Where testimony of a witness at any preliminary examination, hearing or trial in a criminal action is inconsistent with a statement previously made by the witness, the witness may be regarded as a hostile witness and examined as an adverse witness, and the party producing the witness may impeach the witness by evidence of such prior contradictory statement. When called by the defendant, a law enforcement officer who was involved in the seizure of evidence shall be regarded as a hostile witness and may be examined as an adverse witness at any hearing in which the legality of such seizure may properly be raised.
Wis. Stat. § 972.09
The defendant was not prejudiced by receipt in evidence of a hostile state witness's entire statement rather than only those portions she acknowledged at trial, for while prior inconsistent statements may not be introduced until they have been read to the witness in order that the witness may explain the contradiction, it appeared herein that the unread portion of the statement was not inconsistent with the witness' testimony at trial, but would have been objectionable as hearsay if such objection had been made.

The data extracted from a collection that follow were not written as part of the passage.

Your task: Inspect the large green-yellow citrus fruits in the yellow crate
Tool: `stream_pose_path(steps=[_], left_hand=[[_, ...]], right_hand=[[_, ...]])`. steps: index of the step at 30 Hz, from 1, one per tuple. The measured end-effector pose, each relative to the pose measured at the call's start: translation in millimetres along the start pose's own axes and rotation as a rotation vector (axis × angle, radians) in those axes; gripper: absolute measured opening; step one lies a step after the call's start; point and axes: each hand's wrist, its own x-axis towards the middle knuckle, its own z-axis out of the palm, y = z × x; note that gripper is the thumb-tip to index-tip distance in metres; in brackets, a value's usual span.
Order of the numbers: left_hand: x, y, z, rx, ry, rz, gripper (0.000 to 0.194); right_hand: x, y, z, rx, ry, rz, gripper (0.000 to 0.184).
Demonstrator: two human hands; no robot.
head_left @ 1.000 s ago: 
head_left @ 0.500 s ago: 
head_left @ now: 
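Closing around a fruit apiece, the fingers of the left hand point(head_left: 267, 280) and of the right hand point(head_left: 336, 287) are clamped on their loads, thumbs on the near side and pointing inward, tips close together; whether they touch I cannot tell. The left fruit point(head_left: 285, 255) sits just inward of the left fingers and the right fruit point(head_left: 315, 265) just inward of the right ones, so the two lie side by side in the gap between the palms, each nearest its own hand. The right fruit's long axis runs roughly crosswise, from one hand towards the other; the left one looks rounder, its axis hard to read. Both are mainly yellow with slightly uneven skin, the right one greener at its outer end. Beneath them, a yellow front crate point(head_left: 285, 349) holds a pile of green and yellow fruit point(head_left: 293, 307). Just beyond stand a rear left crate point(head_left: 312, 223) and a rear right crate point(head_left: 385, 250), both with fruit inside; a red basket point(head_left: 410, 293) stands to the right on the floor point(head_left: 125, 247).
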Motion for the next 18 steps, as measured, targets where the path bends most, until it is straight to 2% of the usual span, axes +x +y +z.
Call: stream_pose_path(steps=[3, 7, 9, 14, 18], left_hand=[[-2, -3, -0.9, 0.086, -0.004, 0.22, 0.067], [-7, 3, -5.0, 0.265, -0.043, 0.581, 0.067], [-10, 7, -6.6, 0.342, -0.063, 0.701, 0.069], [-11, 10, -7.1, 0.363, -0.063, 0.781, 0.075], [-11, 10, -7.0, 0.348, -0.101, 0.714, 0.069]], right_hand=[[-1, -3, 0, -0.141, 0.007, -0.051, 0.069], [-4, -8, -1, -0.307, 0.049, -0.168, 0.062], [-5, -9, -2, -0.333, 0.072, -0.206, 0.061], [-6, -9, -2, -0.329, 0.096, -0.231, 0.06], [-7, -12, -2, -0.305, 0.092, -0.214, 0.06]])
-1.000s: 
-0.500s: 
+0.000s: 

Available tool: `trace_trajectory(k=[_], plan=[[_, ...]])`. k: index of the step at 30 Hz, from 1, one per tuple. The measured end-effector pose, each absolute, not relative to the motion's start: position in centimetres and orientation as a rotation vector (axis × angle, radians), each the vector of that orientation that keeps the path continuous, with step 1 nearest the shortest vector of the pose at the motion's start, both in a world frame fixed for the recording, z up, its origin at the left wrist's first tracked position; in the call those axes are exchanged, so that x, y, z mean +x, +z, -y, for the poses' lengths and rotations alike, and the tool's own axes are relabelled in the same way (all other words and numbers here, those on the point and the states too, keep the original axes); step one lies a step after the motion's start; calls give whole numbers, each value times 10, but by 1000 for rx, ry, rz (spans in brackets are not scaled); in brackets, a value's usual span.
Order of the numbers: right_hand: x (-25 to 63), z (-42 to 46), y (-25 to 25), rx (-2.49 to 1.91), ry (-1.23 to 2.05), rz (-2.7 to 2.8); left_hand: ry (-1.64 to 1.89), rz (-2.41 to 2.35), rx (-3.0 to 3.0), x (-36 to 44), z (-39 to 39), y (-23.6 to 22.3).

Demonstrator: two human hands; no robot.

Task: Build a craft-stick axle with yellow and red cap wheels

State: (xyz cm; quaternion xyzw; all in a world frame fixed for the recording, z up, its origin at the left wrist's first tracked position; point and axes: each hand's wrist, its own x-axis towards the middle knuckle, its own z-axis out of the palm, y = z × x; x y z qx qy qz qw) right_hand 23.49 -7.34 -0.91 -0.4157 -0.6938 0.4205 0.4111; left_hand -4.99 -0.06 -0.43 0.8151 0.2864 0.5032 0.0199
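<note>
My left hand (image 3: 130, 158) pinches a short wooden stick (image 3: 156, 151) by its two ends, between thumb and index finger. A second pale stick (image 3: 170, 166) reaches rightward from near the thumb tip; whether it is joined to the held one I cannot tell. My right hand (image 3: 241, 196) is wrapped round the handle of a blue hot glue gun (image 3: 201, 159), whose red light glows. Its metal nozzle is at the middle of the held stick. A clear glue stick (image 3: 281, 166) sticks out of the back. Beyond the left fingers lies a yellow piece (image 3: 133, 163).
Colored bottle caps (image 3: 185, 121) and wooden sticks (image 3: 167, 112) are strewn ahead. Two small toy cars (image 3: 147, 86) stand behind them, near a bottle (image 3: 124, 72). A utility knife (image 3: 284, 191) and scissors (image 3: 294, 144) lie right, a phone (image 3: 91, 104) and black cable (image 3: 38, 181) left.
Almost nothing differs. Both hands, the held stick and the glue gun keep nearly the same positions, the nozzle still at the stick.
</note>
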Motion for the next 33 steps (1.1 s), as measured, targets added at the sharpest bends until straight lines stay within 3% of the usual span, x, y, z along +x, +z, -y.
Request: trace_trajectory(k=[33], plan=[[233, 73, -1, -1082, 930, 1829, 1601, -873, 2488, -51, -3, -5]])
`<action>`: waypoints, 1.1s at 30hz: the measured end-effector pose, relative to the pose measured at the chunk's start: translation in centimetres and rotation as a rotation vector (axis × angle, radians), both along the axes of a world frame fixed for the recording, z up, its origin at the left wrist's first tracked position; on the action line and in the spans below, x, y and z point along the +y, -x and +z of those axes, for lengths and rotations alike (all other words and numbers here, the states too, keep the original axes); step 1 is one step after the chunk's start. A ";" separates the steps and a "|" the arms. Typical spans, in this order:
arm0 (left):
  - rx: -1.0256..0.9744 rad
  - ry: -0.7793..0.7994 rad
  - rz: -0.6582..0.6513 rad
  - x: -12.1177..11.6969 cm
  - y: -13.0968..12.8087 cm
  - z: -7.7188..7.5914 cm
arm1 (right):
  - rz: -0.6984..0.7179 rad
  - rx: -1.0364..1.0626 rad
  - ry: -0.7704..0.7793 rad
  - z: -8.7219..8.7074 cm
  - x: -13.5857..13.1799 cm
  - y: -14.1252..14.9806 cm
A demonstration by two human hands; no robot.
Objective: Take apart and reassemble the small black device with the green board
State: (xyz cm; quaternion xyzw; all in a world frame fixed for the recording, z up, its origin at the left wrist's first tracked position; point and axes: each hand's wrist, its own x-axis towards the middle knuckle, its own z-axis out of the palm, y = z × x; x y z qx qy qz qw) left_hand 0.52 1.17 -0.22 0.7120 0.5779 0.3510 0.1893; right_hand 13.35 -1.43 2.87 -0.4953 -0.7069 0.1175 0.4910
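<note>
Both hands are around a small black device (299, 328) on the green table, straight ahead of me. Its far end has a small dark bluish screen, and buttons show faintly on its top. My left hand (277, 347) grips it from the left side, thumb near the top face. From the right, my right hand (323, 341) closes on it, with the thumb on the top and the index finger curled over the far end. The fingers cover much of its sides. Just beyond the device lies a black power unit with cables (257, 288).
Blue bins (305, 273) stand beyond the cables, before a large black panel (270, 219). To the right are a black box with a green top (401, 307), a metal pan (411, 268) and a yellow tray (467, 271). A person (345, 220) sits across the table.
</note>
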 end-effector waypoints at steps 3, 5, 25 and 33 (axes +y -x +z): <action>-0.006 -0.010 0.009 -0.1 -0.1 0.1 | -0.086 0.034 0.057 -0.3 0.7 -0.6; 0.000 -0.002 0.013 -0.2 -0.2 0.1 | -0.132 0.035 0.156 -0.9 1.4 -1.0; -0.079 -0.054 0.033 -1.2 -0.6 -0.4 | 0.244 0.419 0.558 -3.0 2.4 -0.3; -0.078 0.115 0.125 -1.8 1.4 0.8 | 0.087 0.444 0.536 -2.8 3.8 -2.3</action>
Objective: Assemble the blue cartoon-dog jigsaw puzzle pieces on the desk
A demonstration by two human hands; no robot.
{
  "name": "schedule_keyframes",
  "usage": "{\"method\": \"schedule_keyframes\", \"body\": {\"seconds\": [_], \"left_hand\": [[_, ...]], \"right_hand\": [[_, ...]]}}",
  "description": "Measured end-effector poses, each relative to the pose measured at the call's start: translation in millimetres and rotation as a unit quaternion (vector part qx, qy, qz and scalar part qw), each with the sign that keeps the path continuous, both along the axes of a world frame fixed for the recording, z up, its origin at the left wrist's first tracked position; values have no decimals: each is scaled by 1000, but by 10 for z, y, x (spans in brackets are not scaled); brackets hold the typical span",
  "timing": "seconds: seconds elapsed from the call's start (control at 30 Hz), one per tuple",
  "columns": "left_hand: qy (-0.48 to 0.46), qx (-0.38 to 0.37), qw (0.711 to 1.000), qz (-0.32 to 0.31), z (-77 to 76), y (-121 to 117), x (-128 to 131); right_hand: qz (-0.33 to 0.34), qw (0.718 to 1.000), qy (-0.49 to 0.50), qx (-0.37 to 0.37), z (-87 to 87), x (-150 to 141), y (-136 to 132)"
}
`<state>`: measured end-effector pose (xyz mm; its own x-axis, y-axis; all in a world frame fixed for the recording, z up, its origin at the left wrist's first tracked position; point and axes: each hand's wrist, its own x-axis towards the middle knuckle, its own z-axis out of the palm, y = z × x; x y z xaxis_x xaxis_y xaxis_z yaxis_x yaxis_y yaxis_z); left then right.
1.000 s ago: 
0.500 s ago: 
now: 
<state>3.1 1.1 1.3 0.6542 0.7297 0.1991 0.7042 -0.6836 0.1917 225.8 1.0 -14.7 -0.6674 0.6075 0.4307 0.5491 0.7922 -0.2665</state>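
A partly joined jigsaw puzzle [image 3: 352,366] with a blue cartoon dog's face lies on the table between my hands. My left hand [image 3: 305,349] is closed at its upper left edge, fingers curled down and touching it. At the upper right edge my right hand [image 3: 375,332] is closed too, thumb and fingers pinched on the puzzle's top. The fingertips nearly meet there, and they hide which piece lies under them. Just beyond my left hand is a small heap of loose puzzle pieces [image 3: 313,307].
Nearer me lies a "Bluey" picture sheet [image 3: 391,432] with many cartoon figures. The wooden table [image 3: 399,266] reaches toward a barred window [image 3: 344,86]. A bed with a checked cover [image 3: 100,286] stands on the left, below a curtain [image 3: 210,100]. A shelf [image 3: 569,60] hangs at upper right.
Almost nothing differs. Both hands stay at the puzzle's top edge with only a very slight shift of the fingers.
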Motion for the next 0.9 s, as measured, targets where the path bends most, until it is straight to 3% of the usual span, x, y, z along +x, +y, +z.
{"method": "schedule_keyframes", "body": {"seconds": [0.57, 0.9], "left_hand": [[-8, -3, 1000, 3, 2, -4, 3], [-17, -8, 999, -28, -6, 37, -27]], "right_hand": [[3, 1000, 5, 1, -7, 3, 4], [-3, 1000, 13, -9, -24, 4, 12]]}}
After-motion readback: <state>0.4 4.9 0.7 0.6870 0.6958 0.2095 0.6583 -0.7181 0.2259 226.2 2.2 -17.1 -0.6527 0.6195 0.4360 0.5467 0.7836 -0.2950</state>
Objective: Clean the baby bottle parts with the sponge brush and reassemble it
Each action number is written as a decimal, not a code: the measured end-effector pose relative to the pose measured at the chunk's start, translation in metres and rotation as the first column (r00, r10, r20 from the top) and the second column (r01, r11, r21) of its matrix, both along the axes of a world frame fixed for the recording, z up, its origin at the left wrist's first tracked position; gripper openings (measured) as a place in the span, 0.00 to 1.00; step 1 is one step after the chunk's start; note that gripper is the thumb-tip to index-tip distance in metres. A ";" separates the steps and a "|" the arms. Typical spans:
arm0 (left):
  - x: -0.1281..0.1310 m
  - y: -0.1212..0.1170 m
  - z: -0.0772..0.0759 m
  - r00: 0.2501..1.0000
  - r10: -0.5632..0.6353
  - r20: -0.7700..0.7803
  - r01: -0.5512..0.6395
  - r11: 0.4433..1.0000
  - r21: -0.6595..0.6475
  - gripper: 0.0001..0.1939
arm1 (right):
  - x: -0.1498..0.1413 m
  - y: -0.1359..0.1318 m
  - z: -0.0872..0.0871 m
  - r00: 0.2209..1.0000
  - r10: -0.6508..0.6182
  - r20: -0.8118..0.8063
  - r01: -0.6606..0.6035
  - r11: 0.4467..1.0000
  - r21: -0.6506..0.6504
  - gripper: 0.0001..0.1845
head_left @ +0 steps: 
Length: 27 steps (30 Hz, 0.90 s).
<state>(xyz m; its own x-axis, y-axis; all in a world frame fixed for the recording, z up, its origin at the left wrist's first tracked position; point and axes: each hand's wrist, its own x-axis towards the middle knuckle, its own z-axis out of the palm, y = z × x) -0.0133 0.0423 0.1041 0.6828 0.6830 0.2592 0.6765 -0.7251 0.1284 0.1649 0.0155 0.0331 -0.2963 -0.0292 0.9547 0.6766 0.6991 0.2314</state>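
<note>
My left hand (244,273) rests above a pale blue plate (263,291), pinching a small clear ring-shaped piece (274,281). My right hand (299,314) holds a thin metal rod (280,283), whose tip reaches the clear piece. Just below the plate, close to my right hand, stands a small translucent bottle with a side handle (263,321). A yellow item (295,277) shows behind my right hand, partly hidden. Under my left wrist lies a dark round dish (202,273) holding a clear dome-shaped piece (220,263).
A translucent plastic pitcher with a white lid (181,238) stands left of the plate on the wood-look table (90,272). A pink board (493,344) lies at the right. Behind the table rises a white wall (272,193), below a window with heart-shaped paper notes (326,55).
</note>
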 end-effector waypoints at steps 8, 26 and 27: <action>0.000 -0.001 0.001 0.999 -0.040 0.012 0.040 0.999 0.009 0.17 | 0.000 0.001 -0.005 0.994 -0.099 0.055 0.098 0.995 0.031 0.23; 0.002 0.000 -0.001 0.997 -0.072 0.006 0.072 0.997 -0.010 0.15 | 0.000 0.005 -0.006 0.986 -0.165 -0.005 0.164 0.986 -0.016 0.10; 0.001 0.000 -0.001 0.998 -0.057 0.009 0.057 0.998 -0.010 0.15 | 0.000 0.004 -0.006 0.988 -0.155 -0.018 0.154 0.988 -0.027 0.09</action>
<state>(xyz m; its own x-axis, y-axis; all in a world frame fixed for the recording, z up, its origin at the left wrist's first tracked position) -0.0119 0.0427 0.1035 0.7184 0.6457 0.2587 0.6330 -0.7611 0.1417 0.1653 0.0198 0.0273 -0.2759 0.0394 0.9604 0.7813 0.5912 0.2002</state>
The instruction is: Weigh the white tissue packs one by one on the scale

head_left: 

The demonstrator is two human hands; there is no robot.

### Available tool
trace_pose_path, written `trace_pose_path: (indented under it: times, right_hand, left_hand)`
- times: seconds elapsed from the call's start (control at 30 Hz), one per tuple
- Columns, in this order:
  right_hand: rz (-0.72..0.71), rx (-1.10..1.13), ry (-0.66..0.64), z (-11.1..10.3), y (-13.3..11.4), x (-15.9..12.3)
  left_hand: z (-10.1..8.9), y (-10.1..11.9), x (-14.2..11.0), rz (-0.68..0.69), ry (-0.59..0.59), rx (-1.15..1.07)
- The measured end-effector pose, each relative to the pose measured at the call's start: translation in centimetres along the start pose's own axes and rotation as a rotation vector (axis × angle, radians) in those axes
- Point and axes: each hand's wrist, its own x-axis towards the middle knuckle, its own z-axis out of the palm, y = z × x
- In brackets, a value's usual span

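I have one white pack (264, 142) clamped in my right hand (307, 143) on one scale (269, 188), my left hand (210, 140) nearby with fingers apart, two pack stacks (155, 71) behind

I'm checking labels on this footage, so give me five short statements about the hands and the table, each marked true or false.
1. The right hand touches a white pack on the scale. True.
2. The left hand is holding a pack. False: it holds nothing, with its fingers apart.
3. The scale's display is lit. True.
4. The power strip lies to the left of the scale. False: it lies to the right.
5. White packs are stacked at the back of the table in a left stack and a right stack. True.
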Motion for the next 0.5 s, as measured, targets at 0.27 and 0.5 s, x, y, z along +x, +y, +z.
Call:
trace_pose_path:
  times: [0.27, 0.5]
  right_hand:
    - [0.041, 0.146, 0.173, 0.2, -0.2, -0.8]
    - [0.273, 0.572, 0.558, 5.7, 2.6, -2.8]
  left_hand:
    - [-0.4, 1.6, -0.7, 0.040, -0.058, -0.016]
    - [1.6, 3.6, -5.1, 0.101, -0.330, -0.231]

When the question is raised as to the propriety of use of a prior inconsistent statement of a witness, and request is made for hearing outside the presence of the jury, the more appropriate procedure is to excuse the jury. Bullock v. State, 53 Wis. 2d 809, 193 N.W.2d 889 (1972). This section does not forbid the use of prior inconsistent statements of a witness as substantive evidence when no objection is made by counsel. There is no duty on the trial court to sua sponte reject the evidence or to instruct the jury that the evidence is limited to impeachment. Irby v. State, 60 Wis. 2d 311, 210 N.W.2d 755 (1973).